→ ACTIVITY
The listing is to be reproduced exactly, excluding its pictures.

→ MATERIAL PROVIDED
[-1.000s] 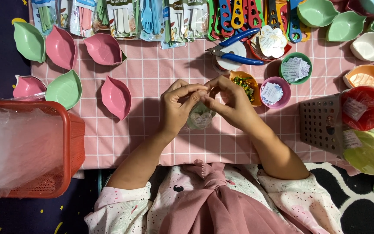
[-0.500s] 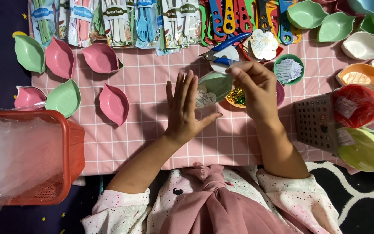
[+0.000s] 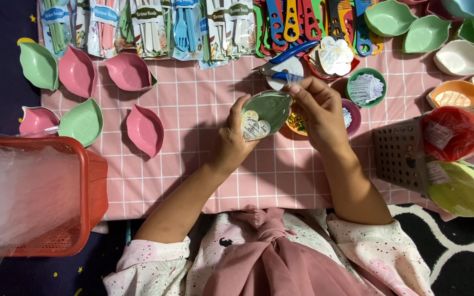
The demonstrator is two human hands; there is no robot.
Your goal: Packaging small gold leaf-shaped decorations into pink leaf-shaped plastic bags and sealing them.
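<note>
A green leaf-shaped dish wrapped in clear plastic (image 3: pixel 269 111) is held above the pink checked cloth (image 3: pixel 193 164). A small round label (image 3: pixel 254 125) sits on its lower left end. My left hand (image 3: pixel 233 141) grips the dish from the left and below. My right hand (image 3: pixel 316 112) pinches the wrapping at the dish's upper right tip. Just behind the dish lie blue-handled scissors (image 3: pixel 286 59) on a white dish.
Pink and green leaf dishes (image 3: pixel 145 129) lie at left. A red basket (image 3: pixel 86 192) lined with clear plastic stands at lower left. Packs of cutlery (image 3: pixel 149 24) line the far edge. Small bowls of labels (image 3: pixel 365 87), more dishes and wrapped items (image 3: pixel 452 134) fill the right.
A second ago both hands worked together lower on the cloth. My left hand then opened flat, and now it grips the wrapped green dish while my right hand pinches its tip.
</note>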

→ OUTPUT
[-1.000s] 
[-0.500s] 
[+0.000s] 
The demonstrator is two human hands; there is no robot.
Your goal: Packaging small gold leaf-shaped decorations into pink leaf-shaped plastic bags and sealing them.
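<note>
A green leaf-shaped dish wrapped in clear plastic (image 3: pixel 269 111) is held above the pink checked cloth (image 3: pixel 193 164). A small round label (image 3: pixel 254 125) sits on its lower left end. My left hand (image 3: pixel 233 141) grips the dish from the left and below. My right hand (image 3: pixel 316 112) pinches the wrapping at the dish's upper right tip. Just behind the dish lie blue-handled scissors (image 3: pixel 286 59) on a white dish.
Pink and green leaf dishes (image 3: pixel 145 129) lie at left. A red basket (image 3: pixel 86 192) lined with clear plastic stands at lower left. Packs of cutlery (image 3: pixel 149 24) line the far edge. Small bowls of labels (image 3: pixel 365 87), more dishes and wrapped items (image 3: pixel 452 134) fill the right.
A second ago both hands worked together lower on the cloth. My left hand then opened flat, and now it grips the wrapped green dish while my right hand pinches its tip.
</note>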

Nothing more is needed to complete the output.